When she saw him coming, she exclaimed to his father, "Tobit, your son is coming, and the man who traveled with him!"
Raphael said to Tobiah before he reached his father: "I am certain that his eyes will be opened.
Smear the fish gall on them. This medicine will make the cataracts shrink and peel off from his eyes; then your father will again be able to see the light of day."
Then Anna ran up to her son, threw her arms around him, and said to him, "Now that I have seen you again, son, I am ready to die!" And she sobbed aloud.
Tobit got up and stumbled out through the courtyard gate. Tobiah went up to him
with the fish gall in his hand, and holding him firmly, blew into his eyes. "Courage, father," he said.
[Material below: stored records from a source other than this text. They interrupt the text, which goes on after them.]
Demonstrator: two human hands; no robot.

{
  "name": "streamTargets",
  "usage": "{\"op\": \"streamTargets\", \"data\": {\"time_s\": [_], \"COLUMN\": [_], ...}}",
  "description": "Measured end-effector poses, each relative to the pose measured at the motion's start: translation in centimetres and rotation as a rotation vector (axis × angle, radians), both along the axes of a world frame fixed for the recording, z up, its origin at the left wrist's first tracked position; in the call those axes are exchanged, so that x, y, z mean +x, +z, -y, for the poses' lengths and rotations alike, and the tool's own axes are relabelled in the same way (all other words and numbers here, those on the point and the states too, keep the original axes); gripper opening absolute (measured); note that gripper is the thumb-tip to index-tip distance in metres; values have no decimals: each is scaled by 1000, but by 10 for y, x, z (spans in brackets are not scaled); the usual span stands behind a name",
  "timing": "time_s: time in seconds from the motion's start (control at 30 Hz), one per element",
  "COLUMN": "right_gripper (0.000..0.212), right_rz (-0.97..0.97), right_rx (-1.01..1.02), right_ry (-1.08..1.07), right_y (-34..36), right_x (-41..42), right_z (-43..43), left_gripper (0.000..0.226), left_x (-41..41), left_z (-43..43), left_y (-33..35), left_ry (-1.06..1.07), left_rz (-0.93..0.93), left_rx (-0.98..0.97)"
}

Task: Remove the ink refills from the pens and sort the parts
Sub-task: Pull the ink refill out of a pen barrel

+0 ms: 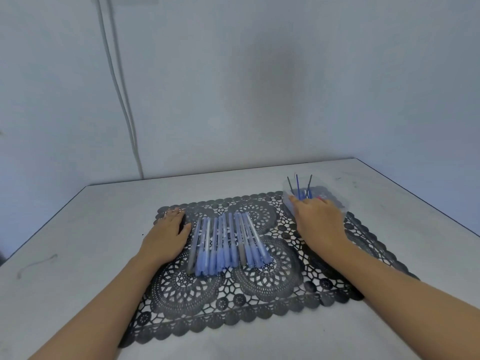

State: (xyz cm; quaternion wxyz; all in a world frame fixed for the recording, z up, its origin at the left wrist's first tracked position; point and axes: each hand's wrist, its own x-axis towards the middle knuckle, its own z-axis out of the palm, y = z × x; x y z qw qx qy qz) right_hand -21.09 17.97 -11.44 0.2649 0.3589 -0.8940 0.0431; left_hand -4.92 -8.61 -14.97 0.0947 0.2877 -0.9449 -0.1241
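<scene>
Your table (78, 229) is pale and sits in a corner of plain bluish walls, with two thin cables (122, 100) running down the wall at the far left. A black lace mat (259, 289) covers the middle of the table. Your left hand (166, 237) lies flat on the mat's left part, fingers straight and holding nothing, its thumb just beside the row of blue pens (226, 242) lying side by side at the mat's centre. Your right hand (319, 222) reaches to a clear container (286, 197) at the mat's far right corner, where thin ink refills (298, 189) stand leaning, blue and dark. That hand's fingers are hidden behind its back, so I cannot tell whether it grips anything. The dark and red bits deeper in the container are too blurred to name.
</scene>
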Motion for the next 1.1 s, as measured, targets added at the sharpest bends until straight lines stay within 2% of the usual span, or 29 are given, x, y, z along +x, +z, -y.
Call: {"op": "streamTargets", "data": {"time_s": [0.33,0.5,0.6,0.63,0.7,0.77,0.87,0.97,1.1], "right_gripper": [55,44,38,39,47,69,99,107,107], "right_rz": [76,51,-42,-1,227,452,523,496,452], "right_rx": [19,18,-153,-193,-233,-120,242,432,522], "right_ry": [-96,-112,41,118,307,486,654,694,703], "right_y": [2,2,9,14,25,29,24,12,-3], "right_x": [-6,-3,3,8,20,29,34,30,27], "right_z": [-2,-4,2,4,10,14,19,26,35], "left_gripper": [56,52,45,47,63,87,96,107,109], "left_x": [0,3,4,6,9,14,19,19,15], "left_z": [-1,-3,-5,-6,-11,-20,-38,-52,-53], "left_y": [1,3,6,8,15,23,31,30,21], "left_ry": [-1,8,-32,-72,-197,-347,-510,-588,-648], "left_rz": [-4,-84,-203,-238,-243,-174,-6,141,175], "left_rx": [3,-12,-23,-5,52,97,64,-6,-130]}}
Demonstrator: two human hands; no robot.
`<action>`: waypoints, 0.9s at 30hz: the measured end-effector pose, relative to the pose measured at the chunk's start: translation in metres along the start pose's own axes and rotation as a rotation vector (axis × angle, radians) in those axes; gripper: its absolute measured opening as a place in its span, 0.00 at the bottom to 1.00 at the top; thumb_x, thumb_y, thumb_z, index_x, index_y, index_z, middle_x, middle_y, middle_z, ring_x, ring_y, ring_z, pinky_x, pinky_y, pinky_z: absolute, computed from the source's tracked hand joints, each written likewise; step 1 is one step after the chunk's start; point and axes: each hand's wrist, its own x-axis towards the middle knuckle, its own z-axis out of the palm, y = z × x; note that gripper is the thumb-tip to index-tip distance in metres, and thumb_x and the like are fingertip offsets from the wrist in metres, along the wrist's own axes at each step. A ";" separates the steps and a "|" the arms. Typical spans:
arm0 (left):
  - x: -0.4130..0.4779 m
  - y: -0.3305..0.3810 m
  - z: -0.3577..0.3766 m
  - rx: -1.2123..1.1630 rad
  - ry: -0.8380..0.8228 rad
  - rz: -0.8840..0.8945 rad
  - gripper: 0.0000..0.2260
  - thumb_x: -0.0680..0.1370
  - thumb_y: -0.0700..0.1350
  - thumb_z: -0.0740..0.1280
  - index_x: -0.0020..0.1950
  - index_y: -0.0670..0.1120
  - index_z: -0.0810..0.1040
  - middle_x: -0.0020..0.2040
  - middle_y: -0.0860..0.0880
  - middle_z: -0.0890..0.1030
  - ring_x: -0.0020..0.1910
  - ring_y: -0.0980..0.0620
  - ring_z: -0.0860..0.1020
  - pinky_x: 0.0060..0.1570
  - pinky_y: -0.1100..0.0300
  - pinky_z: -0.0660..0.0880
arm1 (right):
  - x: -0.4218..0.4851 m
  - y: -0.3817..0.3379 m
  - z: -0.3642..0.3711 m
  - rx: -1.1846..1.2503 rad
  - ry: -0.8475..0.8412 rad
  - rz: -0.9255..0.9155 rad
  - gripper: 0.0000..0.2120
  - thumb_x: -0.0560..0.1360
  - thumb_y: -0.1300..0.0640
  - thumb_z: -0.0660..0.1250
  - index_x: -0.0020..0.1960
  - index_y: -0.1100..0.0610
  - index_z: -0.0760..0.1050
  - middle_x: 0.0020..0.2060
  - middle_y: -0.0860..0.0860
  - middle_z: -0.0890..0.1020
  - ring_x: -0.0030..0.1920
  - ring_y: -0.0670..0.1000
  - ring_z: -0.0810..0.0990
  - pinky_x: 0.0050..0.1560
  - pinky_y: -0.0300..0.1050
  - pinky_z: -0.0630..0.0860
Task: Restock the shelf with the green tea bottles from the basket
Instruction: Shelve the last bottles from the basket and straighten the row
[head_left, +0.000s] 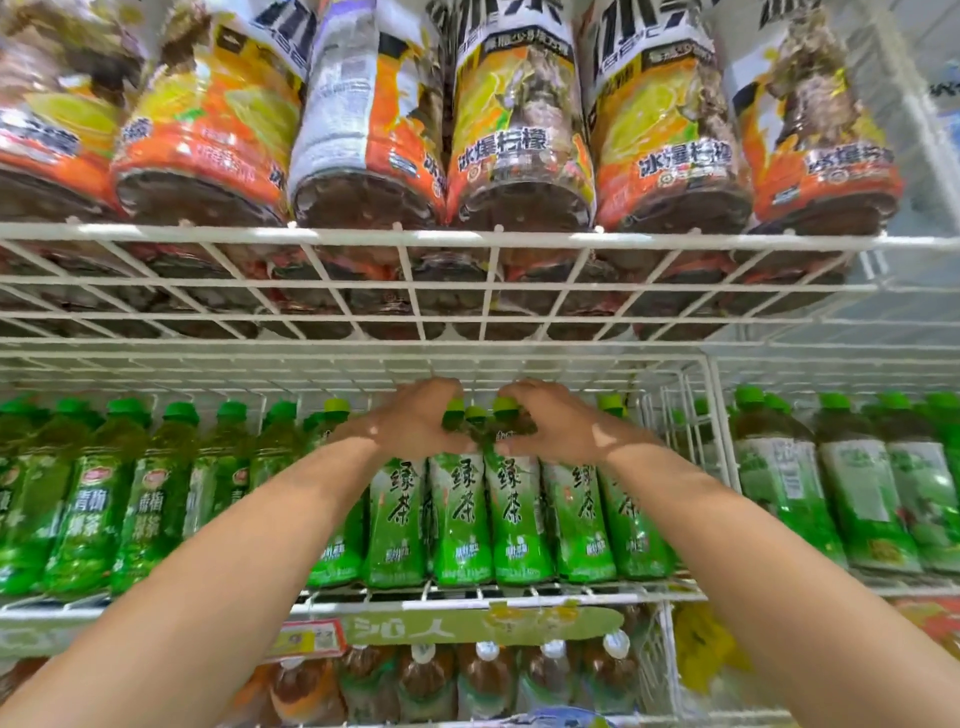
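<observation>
view: a head-worn camera is looking up and forward at white wire shelves packed with drinks, with two bare forearms reaching in from the bottom corners.
left hand (423, 418): it is curling over the neck and green cap of a green tea bottle (461, 519) in the middle shelf's front row, fingers closing around it.
right hand (550, 421): it is gripping the neck of the neighbouring green tea bottle (517, 525) in the same way, thumb nearly touching the left hand.
task bottles: both are standing upright, side by side and touching, at the front of the middle shelf (519, 597), inside a row of matching green-labelled bottles.
basket: it is not showing in this view.
left neighbours: darker green bottles (88, 514) with green caps are filling the shelf to the left.
right neighbours: pale-labelled green bottles (857, 499) are standing beyond a wire divider (719, 415).
upper shelf: large orange and yellow bottles (519, 130) are sitting on the wire shelf above.
lower shelf: brown tea bottles with white caps (485, 675) are lining the shelf beneath, behind a green price strip (478, 623).
</observation>
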 end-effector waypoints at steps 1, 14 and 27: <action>0.001 0.000 0.001 -0.016 0.007 0.012 0.16 0.72 0.55 0.76 0.50 0.54 0.71 0.44 0.55 0.74 0.43 0.53 0.75 0.35 0.58 0.66 | 0.000 0.001 0.000 0.005 0.007 0.004 0.28 0.76 0.46 0.73 0.71 0.57 0.72 0.63 0.56 0.77 0.61 0.55 0.76 0.62 0.52 0.75; 0.004 -0.003 0.005 -0.203 -0.044 0.107 0.24 0.69 0.59 0.76 0.62 0.57 0.75 0.56 0.55 0.79 0.58 0.51 0.78 0.61 0.50 0.76 | -0.012 0.007 0.000 0.060 0.091 0.069 0.34 0.75 0.45 0.75 0.75 0.55 0.68 0.69 0.54 0.75 0.66 0.55 0.75 0.67 0.53 0.74; 0.001 -0.015 0.002 -0.284 -0.051 0.125 0.19 0.73 0.50 0.78 0.62 0.49 0.78 0.56 0.51 0.82 0.56 0.52 0.81 0.62 0.49 0.77 | 0.006 -0.009 0.020 0.014 0.142 0.116 0.31 0.72 0.43 0.76 0.69 0.58 0.73 0.63 0.57 0.77 0.63 0.57 0.76 0.61 0.50 0.74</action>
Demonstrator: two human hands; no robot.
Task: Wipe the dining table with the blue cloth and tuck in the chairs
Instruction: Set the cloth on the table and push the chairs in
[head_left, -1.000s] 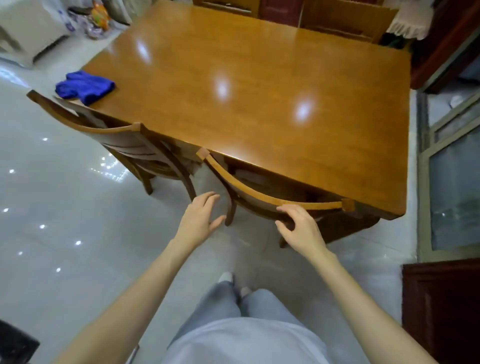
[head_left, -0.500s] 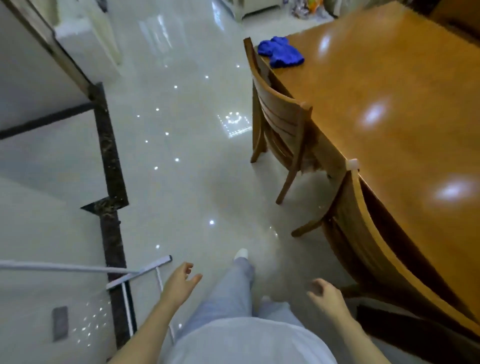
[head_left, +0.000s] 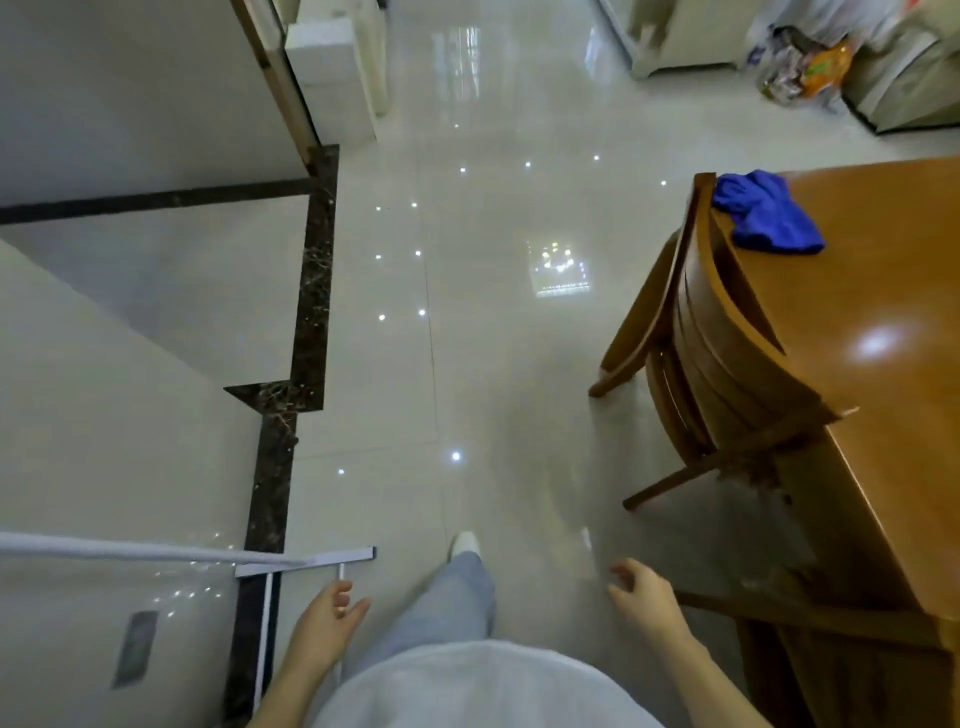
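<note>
Both hands have left the chair back they were at a second ago, and the view has swung left along the table's side. Now the left hand (head_left: 324, 623) and right hand (head_left: 641, 597) hang over the floor (head_left: 493, 364) on either side of a grey-trousered leg (head_left: 457, 597), fingers loosely curled, holding and touching nothing. Just right of the right hand runs the near chair's (head_left: 805, 616) back, against the table (head_left: 883, 291). Farther ahead and to the right of that hand, the far chair (head_left: 727, 353) is pushed in with its back against the table edge. Beyond it, well away from both hands, the cloth (head_left: 769, 215) lies crumpled on the table's corner. Glossy pale tiles mirror ceiling lights. A dark stone strip (head_left: 311, 291) runs ahead of the left hand, and a white bar (head_left: 306, 558) lies just in front of it. Bags (head_left: 800, 67) sit far ahead, to the right.
</note>
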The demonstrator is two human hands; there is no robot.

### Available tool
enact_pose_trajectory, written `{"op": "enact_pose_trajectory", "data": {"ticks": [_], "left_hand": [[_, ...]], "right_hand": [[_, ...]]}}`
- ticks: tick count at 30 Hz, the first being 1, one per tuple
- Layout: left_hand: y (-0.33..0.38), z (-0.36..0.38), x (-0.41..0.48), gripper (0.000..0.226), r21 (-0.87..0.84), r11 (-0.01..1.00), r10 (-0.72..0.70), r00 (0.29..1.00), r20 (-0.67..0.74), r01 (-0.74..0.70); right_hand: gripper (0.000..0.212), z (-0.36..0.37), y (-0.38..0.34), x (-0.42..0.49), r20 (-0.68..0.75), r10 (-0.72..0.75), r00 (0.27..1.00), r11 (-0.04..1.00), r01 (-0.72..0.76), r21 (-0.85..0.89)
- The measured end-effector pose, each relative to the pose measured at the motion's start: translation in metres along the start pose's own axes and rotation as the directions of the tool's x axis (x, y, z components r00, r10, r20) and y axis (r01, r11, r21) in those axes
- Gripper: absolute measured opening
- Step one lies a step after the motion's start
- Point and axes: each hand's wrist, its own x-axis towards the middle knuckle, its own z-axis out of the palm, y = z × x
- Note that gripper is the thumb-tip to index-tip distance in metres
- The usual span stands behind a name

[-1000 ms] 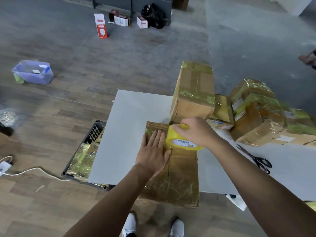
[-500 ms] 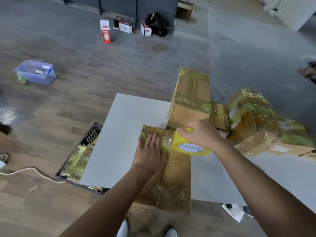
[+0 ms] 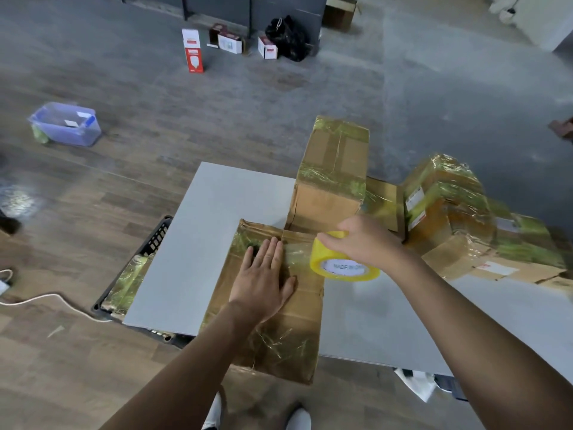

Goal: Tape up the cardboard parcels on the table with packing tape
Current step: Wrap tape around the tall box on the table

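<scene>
A flat cardboard parcel (image 3: 291,336), partly wrapped in shiny tape, lies at the near edge of the grey table (image 3: 217,231) and hangs over it. My left hand (image 3: 263,280) presses flat on its top, fingers straight. My right hand (image 3: 366,243) grips a yellow roll of packing tape (image 3: 341,265) at the parcel's far right corner. A strip of tape runs from the roll across the parcel's far end toward my left fingers.
A tall taped box (image 3: 335,172) stands right behind the parcel. Several taped parcels (image 3: 449,212) pile up on the right of the table. A black crate (image 3: 139,274) with wrapped items sits on the floor at the left, beside a white cable (image 3: 55,297).
My right hand has drawn the tape roll rightward, off the parcel's top to its right edge. My left hand stays pressed on the parcel. The view has shifted, hiding the scissors.
</scene>
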Motion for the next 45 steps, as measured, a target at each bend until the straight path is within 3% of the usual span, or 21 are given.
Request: {"op": "enact_pose_trajectory", "data": {"ticks": [4, 10, 15, 20, 26, 35, 37, 43, 45], "left_hand": [[-0.001, 0.0, 0.001, 0.09, 0.014, 1.0, -0.003, 1.0, -0.008, 0.003], [-0.001, 0.001, 0.0, 0.085, 0.062, 0.998, 0.002, 1.0, 0.014, -0.002], [0.002, -0.004, 0.002, 0.087, 0.094, 0.996, -0.009, 0.998, 0.061, 0.003], [0.049, -0.009, 0.011, 0.081, 0.12, 0.982, -0.162, 0.979, 0.124, 0.148], [0.11, 0.006, 0.012, 0.083, 0.107, 0.988, -0.122, 0.99, 0.067, 0.114], [0.089, 0.0, 0.006, 0.074, 0.056, 0.995, -0.091, 0.99, 0.106, 0.085], [0.089, 0.001, 0.004, 0.073, 0.051, 0.996, -0.074, 0.992, 0.107, 0.068], [0.088, -0.002, 0.003, 0.065, 0.055, 0.998, -0.043, 0.992, 0.116, 0.037], [0.088, -0.003, 0.003, 0.062, 0.053, 0.998, -0.034, 0.994, 0.105, 0.029]], "right_hand": [[0.058, 0.004, 0.023, 0.0, 0.054, 0.004, 0.999, 0.979, 0.007, -0.201], [0.055, 0.027, 0.039, 0.004, 0.082, 0.002, 0.997, 0.974, 0.017, -0.228], [0.052, 0.041, 0.046, 0.013, 0.144, 0.022, 0.989, 0.988, 0.0, -0.154], [0.05, 0.05, 0.05, 0.017, 0.144, -0.023, 0.989, 0.991, 0.041, -0.128], [0.046, 0.05, 0.059, 0.016, 0.159, -0.029, 0.987, 0.989, 0.051, -0.137], [0.049, 0.06, 0.066, 0.004, 0.084, -0.044, 0.995, 0.997, 0.039, 0.071], [0.046, 0.063, 0.068, 0.001, 0.061, -0.058, 0.996, 0.998, 0.056, 0.034], [0.032, 0.076, 0.063, 0.0, 0.169, -0.116, 0.979, 0.96, 0.154, -0.236], [0.033, 0.081, 0.063, 0.001, 0.167, -0.132, 0.977, 0.956, 0.17, -0.237]]}}
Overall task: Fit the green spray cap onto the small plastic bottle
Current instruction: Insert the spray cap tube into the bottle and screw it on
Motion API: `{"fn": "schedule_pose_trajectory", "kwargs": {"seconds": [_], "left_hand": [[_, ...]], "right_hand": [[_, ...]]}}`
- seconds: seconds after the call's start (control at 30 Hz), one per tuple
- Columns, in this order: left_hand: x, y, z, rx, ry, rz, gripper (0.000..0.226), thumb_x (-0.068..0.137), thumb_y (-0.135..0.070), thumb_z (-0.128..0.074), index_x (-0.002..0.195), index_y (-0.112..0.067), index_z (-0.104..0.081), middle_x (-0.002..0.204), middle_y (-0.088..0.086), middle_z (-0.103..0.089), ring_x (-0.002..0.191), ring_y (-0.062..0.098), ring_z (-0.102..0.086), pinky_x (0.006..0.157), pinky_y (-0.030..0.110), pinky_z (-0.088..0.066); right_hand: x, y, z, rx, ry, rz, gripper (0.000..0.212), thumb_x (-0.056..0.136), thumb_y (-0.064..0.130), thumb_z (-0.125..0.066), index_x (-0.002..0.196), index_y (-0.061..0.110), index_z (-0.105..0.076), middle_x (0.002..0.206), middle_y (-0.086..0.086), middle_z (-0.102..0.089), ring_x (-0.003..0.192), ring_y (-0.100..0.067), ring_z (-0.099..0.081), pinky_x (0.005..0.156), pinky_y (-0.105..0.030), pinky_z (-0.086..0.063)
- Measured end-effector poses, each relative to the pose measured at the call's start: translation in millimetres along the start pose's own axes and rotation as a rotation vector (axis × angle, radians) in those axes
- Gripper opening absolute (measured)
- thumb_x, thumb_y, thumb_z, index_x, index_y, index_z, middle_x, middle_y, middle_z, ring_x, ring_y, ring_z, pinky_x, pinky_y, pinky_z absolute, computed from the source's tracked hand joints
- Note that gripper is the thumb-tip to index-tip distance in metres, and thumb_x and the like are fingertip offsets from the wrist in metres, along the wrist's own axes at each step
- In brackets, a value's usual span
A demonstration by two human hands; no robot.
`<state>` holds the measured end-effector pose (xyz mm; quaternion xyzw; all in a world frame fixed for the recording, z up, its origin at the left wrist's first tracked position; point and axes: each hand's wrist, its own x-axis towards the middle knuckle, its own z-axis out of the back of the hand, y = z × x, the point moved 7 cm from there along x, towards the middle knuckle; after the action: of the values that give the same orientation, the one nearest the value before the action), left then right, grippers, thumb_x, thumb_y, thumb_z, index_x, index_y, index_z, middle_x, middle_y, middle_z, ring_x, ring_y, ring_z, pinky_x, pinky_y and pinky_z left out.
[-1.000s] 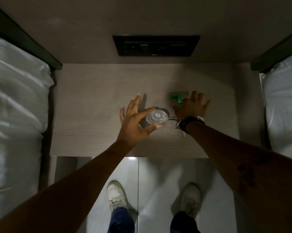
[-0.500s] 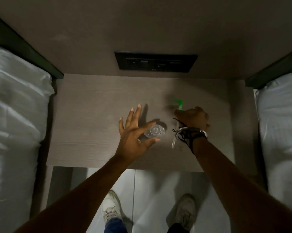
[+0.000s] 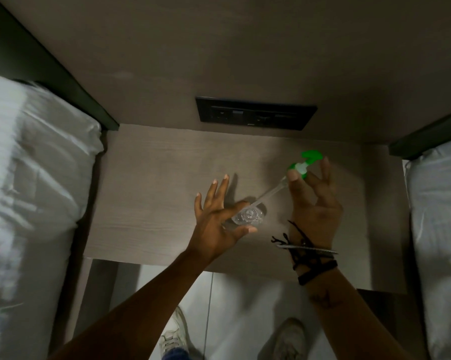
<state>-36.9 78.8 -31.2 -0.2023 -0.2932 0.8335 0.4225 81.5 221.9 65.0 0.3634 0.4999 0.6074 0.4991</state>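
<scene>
A small clear plastic bottle (image 3: 248, 216) stands upright on the wooden bedside table (image 3: 151, 193), seen from above. My left hand (image 3: 219, 216) holds it between thumb and forefinger, the other fingers spread. My right hand (image 3: 314, 203) pinches the green spray cap (image 3: 303, 163) by its collar, lifted above the table to the right of the bottle. The cap's clear dip tube (image 3: 271, 192) slants down and left, with its tip at the bottle's mouth.
White pillows lie on a bed at the left (image 3: 32, 193) and on another at the right (image 3: 440, 216). A black socket panel (image 3: 255, 113) sits on the wall behind the table. My shoes (image 3: 284, 339) stand on the pale floor below the table's front edge.
My right hand has lifted the green cap off the table and turned it, so the dip tube now points down to the bottle. The left hand stayed on the bottle.
</scene>
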Motion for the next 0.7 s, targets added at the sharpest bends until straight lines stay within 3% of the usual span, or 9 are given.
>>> {"fn": "schedule_pose_trajectory", "kwargs": {"seconds": [0.1, 0.23, 0.43, 0.5, 0.7], "left_hand": [[-1.2, 2.0, -2.1, 0.0, -0.018, -0.013, 0.055, 0.076, -0.067, -0.06, 0.125, -0.042, -0.058, 0.162, -0.001, 0.0, 0.147, 0.018, 0.011, 0.114, 0.052, 0.012], [-1.0, 5.7, -5.6, 0.007, -0.031, -0.019, 0.056, 0.074, -0.07, -0.056, 0.124, -0.044, -0.058, 0.162, -0.002, -0.001, 0.148, 0.017, 0.01, 0.115, 0.053, 0.01], [-1.7, 7.2, -4.4, -0.054, -0.098, -0.072, 0.045, 0.076, -0.068, -0.055, 0.114, -0.043, -0.059, 0.161, 0.004, -0.015, 0.148, 0.023, -0.002, 0.114, 0.06, -0.001], [-2.7, 6.8, -4.5, -0.053, -0.102, -0.081, 0.046, 0.077, -0.07, -0.053, 0.113, -0.041, -0.062, 0.16, 0.003, -0.015, 0.148, 0.02, -0.001, 0.114, 0.059, 0.0], [-2.4, 8.8, -6.8, -0.048, -0.085, -0.076, 0.049, 0.079, -0.072, -0.049, 0.115, -0.041, -0.061, 0.161, 0.002, -0.012, 0.148, 0.016, 0.004, 0.114, 0.059, 0.001]], "right_hand": [[-10.1, -1.5, -9.4, -0.133, 0.056, 0.142, 0.029, 0.075, 0.043, -0.066, 0.1, 0.027, -0.065, 0.149, -0.01, -0.042, 0.137, -0.026, -0.036, 0.109, -0.049, -0.036], [-21.2, -10.5, -14.9, -0.209, 0.132, 0.274, 0.031, 0.076, 0.037, -0.073, 0.098, 0.016, -0.07, 0.147, -0.013, -0.042, 0.135, -0.031, -0.038, 0.109, -0.032, -0.03], [-49.0, -28.1, -27.2, -0.41, 0.335, 0.472, 0.034, 0.074, 0.036, -0.073, 0.101, 0.015, -0.072, 0.146, -0.016, -0.041, 0.135, -0.037, -0.038, 0.109, -0.052, -0.028], [-50.8, -37.6, -30.1, -0.461, 0.378, 0.458, 0.035, 0.072, 0.034, -0.075, 0.101, 0.016, -0.072, 0.148, -0.011, -0.038, 0.136, -0.035, -0.037, 0.108, -0.052, -0.028], [-46.1, -41.6, -31.6, -0.442, 0.303, 0.472, 0.035, 0.068, 0.032, -0.081, 0.097, 0.015, -0.071, 0.146, -0.011, -0.042, 0.132, -0.033, -0.042, 0.106, -0.042, -0.027]]}}
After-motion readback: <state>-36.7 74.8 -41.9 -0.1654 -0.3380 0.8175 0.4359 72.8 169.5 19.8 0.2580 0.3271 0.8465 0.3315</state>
Next he smeared the medicine on his eyes,
and it made them smart. Then, beginning at the corners of Tobit's eyes, Tobiah used both hands to peel off the cataracts. When Tobit saw his son, he threw his arms around him
and wept. He exclaimed, "I can see you, son, the light of my eyes!" Then he said: "Blessed be God, and praised be his great name, and blessed be all his holy angels. May his holy name be praised throughout all the ages,
Because it was he who scourged me, and it is he who has had mercy on me. Behold, I now see my son Tobiah!" Then Tobit went back in, rejoicing and praising God with full voice. Tobiah told his father that his journey had been a success; that he had brought back the money; and that he had married Raguel's daughter Sarah, who would arrive shortly, for she was approaching the gate of Nineveh. '
Rejoicing and praising God, Tobit went out to the gate of Nineveh to meet his daughter-in-law. When the people of Nineveh saw him walking along briskly, with no one leading him by the hand, they were amazed.
Before them all Tobit proclaimed how God had mercifully restored sight to his eyes. When Tobit reached Sarah, the wife of his son Tobiah, he greeted her: "Welcome, my daughter! Blessed be your God for bringing you to us, daughter! Blessed are your father and your mother. Blessed is my son Tobiah, and blessed are you, daughter! Welcome to your home with blessing and joy. Come in, daughter!" That day there was joy for all the Jews who lived in Nineveh.
Praise the LORD, O my soul;
I will praise the LORD all my life;
I will sing praise to my God while I live.
The LORD keeps faith forever,
secures justice for the oppressed,
gives food to the hungry.
The LORD sets captives free.
The LORD gives sight to the blind.
The LORD raises up those who were bowed down;
the LORD loves the just.
The LORD protects strangers.
The fatherless and the widow the LORD sustains,
but the way of the wicked he thwarts.
The LORD shall reign forever;
your God, O Zion, through all generations. Alleluia.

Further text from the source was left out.